Ce dimanche, nous devions initialement nous diriger vers le Bonhomme du Tsapi. Mais, après un repérage minutieux la veille, notre chef de course, David Messerli, a décidé de changer de cap pour nous offrir des conditions optimales : direction la Pointe des Semeleys, au-dessus des Mosses.

Échauffement imprévu et première péripétie

Le rendez-vous était donné au parking Pinocchio à St-Légier à 7h25. De mon côté, ma mission matinale était claire : récupérer David P. à la gare de Vevey. Rien de bien sorcier... en théorie. Sauf qu’en sortant de la voiture pour l’accueillir, je referme la portière, avec les clés et mon téléphone à l’intérieur. Voilà comment, avant même d’avoir chaussé les skis, je me retrouve à faire un sprint improvisé jusqu’à chez moi pour récupérer le double des clés. Un bon échauffement, certes, mais pas tout à fait prévu au programme.

Avec cinq minutes de retard – un exploit, compte tenu des circonstances – nous rejoignons le groupe et partons à trois voitures en direction d’Aigle, où nous récupérons les trois derniers membres de l’expédition.

Quand la malchance s’acharne...

Une fois arrivés aux Mosses, le groupe est fin prêt, l’excitation monte... et moi, je réalise que mes bâtons sont restés dans la voiture d’Émilien. Pas de panique, me dis-je naïvement, il suffit d’ouvrir la voiture et de les récupérer. Mais ce serait trop simple : la télécommande ne répond pas et, cerise sur le gâteau, la serrure est hors service. Non seulement mes bâtons sont inaccessibles, mais la voiture elle-même devient une forteresse imprenable.

Émilien, avec un calme remarquable, appelle le garage, qui lui annonce une arrivée sous une heure.

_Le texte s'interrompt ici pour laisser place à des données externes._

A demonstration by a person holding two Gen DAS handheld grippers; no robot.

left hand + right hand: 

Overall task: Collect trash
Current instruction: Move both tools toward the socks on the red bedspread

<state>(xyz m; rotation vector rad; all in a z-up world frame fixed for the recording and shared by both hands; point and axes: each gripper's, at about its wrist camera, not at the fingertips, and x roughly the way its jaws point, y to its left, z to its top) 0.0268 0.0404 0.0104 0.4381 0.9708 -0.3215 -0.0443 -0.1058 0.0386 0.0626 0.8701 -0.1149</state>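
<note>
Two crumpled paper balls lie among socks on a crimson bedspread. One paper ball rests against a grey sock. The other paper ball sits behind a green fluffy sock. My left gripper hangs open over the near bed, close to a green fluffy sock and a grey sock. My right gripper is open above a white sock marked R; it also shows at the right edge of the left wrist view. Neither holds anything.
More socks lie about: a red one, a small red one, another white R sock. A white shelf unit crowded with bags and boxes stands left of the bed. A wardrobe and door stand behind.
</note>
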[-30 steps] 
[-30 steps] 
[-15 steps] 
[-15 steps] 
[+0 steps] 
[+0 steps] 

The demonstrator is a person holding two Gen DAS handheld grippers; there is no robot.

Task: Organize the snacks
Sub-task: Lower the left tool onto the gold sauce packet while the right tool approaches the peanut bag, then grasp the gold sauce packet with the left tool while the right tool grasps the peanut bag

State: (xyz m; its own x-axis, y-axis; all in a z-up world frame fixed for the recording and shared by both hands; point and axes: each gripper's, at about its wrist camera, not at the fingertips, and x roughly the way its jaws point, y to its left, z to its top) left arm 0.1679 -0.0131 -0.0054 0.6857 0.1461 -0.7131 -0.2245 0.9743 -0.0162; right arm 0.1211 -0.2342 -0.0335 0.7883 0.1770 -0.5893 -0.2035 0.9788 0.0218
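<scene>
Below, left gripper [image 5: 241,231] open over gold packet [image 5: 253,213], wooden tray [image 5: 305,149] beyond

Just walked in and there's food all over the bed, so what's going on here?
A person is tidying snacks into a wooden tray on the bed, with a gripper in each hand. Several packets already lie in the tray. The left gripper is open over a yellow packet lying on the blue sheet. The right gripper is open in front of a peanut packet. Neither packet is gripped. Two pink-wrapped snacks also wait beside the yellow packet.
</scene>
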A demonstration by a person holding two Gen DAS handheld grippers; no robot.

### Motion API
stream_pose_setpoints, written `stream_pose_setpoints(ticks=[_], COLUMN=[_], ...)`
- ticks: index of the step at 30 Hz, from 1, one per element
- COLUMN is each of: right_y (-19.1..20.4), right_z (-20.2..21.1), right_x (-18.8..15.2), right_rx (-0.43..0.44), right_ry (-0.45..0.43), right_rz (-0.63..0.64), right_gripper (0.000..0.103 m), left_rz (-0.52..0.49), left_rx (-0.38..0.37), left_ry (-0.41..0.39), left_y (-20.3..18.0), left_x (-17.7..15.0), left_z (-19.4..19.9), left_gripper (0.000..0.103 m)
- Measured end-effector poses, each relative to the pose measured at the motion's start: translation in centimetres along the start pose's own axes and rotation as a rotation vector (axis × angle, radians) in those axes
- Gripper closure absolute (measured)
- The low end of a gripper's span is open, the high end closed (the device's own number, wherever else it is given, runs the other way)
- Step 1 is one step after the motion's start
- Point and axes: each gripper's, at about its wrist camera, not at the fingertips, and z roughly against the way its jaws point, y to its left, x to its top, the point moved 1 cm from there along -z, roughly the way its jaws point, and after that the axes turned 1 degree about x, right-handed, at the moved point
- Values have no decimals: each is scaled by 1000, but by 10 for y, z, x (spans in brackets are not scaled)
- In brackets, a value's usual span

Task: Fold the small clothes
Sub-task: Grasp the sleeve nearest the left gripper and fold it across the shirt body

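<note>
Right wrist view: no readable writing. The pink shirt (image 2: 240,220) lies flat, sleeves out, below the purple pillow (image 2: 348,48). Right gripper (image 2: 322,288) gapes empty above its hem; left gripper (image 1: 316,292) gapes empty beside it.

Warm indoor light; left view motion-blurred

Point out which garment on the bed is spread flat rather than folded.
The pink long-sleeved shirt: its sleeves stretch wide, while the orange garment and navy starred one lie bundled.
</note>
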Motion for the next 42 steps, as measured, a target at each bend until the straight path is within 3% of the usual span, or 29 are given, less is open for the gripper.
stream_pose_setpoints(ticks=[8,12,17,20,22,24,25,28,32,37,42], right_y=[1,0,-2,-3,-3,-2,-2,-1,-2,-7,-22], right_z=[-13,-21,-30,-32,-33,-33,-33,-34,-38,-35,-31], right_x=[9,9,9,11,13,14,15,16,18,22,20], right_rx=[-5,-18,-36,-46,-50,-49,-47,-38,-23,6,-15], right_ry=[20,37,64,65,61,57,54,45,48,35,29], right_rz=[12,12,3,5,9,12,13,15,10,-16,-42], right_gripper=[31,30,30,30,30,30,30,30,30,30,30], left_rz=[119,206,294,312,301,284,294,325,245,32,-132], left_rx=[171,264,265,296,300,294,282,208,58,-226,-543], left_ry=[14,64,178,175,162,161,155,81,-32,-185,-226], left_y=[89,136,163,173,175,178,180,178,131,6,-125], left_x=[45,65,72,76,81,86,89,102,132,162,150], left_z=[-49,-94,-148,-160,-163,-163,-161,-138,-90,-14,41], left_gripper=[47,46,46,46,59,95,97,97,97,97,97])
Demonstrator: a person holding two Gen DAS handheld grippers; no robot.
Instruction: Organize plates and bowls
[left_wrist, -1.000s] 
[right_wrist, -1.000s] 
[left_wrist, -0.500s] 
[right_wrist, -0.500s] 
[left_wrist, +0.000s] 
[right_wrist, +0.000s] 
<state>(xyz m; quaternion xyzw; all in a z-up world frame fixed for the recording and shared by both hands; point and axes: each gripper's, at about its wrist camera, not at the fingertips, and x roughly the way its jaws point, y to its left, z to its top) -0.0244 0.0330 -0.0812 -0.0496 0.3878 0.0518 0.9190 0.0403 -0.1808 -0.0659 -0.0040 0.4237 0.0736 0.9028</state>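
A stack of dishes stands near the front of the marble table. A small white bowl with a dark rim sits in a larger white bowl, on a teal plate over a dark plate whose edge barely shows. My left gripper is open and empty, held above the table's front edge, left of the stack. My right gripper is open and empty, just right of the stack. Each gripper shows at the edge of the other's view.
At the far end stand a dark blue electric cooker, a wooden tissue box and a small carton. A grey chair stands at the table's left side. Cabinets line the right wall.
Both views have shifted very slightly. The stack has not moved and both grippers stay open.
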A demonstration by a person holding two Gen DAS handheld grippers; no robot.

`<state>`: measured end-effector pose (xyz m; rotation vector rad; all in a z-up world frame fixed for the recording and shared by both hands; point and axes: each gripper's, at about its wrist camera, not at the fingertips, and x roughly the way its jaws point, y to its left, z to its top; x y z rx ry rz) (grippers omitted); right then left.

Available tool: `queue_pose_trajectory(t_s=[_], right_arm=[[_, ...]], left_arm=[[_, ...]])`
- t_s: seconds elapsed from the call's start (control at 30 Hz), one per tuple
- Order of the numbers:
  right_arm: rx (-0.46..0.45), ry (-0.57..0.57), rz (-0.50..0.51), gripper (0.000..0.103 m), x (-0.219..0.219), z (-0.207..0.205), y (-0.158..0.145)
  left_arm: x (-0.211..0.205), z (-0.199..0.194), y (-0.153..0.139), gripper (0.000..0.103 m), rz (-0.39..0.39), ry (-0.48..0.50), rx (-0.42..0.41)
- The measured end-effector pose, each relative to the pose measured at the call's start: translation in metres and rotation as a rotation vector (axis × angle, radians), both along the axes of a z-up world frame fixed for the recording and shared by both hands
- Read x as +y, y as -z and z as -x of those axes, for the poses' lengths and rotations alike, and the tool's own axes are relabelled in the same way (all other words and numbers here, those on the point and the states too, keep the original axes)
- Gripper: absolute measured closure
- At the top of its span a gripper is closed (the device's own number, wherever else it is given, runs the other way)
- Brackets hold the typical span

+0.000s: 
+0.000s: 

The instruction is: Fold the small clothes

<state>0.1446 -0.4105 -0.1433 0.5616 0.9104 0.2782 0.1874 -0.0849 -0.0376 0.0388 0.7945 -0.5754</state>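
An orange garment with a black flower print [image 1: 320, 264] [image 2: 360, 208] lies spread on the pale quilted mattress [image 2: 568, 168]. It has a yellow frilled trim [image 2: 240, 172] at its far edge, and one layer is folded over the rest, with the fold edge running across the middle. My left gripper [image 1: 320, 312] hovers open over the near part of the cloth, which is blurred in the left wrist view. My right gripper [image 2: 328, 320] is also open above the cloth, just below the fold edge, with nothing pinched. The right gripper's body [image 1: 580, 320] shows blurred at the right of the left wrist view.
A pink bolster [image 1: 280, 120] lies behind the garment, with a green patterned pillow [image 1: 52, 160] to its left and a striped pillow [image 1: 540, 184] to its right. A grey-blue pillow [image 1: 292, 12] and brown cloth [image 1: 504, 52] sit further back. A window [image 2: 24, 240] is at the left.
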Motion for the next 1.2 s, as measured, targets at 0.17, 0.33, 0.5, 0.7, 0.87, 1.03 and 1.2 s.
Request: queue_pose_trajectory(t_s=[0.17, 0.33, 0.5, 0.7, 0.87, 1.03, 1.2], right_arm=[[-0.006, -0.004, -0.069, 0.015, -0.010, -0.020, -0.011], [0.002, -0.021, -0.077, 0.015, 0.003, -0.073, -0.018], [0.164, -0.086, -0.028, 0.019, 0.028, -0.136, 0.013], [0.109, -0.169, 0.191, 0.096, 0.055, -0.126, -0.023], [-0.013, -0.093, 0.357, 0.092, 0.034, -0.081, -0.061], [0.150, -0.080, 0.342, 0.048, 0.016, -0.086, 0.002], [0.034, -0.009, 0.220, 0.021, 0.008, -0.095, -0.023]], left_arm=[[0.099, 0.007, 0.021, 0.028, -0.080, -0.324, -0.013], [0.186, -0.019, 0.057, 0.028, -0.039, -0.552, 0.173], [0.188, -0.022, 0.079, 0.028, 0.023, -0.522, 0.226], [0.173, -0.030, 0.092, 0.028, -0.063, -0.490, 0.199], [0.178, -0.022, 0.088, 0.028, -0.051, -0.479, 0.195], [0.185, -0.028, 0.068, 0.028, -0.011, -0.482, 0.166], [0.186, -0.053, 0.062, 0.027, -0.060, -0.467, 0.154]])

De mon côté, je file louer une paire de bâtons. Pendant ce temps, le reste du groupe démarre la montée pour éviter de prendre froid. Finalement, je parviens à rattraper le groupe avec le chef de course au Lac de Lioson, tandis qu’Émilien se promet de nous rejoindre une fois la voiture ouverte.

Face à nous, la Pointe des Semeleys s’élève fièrement, ses pentes promettant une belle montée et, surtout, une descente de rêve. La neige semble qualitative et la trace bien visible. Nous nous lançons dans l’ascension, enchaînant conversions après conversions, savourant l’effort et le paysage.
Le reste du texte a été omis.